* THE PROBLEM *
From the entries below, copy every line that holds the word "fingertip".

══ THE INPUT

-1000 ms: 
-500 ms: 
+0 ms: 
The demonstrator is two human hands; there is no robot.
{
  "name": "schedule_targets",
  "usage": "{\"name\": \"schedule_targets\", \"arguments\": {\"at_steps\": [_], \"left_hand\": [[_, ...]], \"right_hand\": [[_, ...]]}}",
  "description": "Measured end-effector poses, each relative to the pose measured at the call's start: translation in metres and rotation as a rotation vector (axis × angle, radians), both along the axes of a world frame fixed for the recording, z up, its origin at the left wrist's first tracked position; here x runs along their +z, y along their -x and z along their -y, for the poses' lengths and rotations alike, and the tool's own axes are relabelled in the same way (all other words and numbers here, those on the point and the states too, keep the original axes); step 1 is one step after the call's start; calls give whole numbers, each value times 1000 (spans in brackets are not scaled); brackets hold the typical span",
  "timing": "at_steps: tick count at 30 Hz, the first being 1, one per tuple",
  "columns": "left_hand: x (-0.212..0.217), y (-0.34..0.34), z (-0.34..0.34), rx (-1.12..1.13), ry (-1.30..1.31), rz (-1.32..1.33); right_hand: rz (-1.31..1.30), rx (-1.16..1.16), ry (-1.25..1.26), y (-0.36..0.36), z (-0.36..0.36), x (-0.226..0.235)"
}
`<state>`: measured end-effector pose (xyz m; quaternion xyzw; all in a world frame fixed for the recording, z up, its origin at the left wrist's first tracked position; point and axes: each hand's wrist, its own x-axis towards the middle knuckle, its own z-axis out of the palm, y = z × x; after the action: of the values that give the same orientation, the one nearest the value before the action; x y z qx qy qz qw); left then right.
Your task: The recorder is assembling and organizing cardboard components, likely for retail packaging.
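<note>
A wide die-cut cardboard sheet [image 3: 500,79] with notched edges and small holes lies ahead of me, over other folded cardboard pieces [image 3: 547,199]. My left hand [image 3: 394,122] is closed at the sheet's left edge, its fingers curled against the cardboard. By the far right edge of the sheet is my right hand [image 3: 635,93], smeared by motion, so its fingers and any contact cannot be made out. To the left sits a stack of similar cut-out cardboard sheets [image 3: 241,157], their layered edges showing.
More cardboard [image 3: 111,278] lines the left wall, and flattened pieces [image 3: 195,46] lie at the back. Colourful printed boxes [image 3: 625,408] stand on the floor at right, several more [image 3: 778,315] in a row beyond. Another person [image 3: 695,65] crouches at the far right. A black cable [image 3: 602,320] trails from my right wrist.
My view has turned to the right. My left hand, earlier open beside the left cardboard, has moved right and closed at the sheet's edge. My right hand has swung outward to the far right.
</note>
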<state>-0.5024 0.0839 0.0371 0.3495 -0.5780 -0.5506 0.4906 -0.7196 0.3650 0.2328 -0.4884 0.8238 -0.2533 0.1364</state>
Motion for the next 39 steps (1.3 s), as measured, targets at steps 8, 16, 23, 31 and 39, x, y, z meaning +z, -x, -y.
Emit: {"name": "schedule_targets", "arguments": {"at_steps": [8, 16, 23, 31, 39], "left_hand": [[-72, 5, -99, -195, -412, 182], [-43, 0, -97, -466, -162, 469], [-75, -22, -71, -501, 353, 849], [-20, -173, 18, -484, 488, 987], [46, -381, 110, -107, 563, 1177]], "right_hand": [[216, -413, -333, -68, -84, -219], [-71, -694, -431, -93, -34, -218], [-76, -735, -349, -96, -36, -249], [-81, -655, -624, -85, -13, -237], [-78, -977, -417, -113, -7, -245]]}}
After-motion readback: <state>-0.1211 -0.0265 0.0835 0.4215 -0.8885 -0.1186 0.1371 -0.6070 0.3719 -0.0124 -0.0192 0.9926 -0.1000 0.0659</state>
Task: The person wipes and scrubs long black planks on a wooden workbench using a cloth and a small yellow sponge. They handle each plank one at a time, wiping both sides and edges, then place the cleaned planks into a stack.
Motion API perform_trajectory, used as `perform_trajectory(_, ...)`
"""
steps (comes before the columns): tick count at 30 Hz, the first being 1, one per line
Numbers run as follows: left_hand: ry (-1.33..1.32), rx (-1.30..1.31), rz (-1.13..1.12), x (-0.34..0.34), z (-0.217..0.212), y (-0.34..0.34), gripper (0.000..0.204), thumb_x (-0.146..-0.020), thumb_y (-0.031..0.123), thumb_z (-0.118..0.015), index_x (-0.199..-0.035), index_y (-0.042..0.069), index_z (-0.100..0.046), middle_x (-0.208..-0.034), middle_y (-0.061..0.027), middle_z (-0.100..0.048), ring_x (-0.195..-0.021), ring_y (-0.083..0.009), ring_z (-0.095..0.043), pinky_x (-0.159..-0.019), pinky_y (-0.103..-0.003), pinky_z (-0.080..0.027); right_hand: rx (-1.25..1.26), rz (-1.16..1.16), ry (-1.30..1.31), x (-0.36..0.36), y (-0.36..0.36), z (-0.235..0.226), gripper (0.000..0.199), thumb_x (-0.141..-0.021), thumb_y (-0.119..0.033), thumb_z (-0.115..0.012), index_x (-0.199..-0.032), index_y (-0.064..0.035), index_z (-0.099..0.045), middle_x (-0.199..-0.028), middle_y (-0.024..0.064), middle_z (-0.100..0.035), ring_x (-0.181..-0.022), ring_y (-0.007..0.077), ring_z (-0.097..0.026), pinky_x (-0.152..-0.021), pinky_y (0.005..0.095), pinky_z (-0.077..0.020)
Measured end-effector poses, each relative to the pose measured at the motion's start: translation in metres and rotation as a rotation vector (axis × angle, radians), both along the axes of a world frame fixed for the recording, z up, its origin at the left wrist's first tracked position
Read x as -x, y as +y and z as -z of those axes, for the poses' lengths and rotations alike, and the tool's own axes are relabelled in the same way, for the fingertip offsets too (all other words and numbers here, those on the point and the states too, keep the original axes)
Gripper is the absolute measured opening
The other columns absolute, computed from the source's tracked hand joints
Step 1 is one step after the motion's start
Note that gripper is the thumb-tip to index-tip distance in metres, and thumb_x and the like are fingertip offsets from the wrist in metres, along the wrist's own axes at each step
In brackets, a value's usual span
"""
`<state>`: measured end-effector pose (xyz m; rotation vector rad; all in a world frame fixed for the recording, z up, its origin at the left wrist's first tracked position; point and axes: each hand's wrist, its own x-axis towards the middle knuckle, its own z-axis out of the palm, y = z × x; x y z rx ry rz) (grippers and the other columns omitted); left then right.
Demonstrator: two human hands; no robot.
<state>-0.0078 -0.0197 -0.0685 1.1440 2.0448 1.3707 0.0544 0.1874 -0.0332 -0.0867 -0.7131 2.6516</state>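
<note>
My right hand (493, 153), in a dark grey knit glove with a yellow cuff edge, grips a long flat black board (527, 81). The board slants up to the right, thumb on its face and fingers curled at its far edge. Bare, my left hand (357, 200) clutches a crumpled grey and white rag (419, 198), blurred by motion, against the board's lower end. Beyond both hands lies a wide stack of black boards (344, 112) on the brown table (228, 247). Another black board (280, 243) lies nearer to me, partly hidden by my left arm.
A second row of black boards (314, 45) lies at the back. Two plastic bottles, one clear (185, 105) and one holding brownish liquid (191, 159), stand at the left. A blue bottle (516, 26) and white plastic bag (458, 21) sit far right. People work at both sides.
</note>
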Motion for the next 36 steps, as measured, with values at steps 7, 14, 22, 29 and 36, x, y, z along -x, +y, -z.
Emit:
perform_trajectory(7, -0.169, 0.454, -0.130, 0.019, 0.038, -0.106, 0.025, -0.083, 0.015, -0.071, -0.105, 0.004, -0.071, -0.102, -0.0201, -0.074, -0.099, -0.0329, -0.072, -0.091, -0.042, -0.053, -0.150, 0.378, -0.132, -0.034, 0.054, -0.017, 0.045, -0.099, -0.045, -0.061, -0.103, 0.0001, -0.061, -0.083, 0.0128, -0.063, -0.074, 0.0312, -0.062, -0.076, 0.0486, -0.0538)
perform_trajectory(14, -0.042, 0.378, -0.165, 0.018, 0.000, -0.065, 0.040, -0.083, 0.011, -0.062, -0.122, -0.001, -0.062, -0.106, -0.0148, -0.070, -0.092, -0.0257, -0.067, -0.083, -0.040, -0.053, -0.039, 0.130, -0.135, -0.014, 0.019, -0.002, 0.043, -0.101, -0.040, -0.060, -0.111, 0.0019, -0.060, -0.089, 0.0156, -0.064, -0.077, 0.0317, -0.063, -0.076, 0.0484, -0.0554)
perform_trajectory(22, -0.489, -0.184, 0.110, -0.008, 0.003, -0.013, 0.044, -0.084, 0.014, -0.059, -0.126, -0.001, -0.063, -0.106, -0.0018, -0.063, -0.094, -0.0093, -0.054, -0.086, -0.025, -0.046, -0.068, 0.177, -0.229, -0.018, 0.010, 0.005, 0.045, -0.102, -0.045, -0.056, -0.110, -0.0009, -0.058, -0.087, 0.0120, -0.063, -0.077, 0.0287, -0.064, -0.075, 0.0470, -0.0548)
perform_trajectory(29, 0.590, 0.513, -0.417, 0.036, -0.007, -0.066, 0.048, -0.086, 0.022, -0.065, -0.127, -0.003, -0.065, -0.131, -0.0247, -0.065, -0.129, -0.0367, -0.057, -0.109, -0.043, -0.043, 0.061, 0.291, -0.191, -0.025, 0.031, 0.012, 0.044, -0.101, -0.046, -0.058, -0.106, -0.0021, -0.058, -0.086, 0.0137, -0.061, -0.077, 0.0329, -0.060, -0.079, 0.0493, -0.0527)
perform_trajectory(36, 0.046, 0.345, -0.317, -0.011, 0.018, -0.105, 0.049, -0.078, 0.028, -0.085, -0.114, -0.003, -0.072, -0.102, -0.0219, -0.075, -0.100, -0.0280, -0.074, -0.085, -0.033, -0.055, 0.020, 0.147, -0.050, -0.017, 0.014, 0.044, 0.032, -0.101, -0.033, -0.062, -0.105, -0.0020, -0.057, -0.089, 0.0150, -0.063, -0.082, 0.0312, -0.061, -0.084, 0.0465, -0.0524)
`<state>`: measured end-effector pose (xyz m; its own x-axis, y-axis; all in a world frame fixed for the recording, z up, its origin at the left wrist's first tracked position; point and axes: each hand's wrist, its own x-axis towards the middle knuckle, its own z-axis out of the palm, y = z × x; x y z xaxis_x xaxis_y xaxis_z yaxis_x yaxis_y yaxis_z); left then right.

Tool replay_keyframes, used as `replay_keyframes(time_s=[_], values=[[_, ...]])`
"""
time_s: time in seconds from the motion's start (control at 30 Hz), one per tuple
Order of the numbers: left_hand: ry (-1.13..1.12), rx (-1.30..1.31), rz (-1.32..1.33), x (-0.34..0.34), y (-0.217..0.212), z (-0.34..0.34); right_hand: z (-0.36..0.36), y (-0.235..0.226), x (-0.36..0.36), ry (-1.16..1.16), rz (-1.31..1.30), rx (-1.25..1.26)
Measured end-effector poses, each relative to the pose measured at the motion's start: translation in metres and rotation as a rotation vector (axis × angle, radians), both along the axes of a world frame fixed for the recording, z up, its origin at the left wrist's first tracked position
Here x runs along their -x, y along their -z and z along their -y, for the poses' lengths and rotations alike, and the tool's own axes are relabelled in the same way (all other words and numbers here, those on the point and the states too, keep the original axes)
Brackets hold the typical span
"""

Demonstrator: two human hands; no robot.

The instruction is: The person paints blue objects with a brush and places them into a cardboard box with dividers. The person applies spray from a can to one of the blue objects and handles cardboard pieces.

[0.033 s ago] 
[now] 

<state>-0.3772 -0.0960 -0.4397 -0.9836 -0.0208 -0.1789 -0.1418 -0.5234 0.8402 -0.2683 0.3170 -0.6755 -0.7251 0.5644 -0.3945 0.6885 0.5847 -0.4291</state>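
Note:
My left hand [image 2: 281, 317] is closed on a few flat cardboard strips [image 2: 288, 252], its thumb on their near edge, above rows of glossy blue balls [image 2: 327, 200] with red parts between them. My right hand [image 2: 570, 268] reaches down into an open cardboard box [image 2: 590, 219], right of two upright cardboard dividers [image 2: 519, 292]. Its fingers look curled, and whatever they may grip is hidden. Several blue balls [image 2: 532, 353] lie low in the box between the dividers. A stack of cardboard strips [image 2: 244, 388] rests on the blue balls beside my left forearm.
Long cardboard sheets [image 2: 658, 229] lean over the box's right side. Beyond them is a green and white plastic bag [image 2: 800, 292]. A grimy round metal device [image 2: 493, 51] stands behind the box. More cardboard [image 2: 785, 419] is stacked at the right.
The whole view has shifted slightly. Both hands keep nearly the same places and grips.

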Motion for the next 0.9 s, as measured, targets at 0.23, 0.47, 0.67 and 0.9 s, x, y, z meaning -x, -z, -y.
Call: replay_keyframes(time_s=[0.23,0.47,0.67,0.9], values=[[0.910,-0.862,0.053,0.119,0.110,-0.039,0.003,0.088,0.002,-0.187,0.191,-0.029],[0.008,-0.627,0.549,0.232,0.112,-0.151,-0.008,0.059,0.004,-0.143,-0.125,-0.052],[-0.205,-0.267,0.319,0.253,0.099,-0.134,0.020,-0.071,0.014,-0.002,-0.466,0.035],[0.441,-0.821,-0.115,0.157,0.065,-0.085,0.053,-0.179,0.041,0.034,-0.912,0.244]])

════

* SOLUTION FOR THIS PROBLEM *
Read x as -x, y as +y and z as -z of those axes, for the poses' lengths and rotations alike, and the tool's own axes are relabelled in the same way, for the fingertip offsets too (all other words and numbers here, those on the point and the states too, keep the original axes)
Note that gripper is the thumb-tip to index-tip distance in metres, and thumb_x and the like are fingertip offsets from the wrist in metres, along the wrist's own axes at each step

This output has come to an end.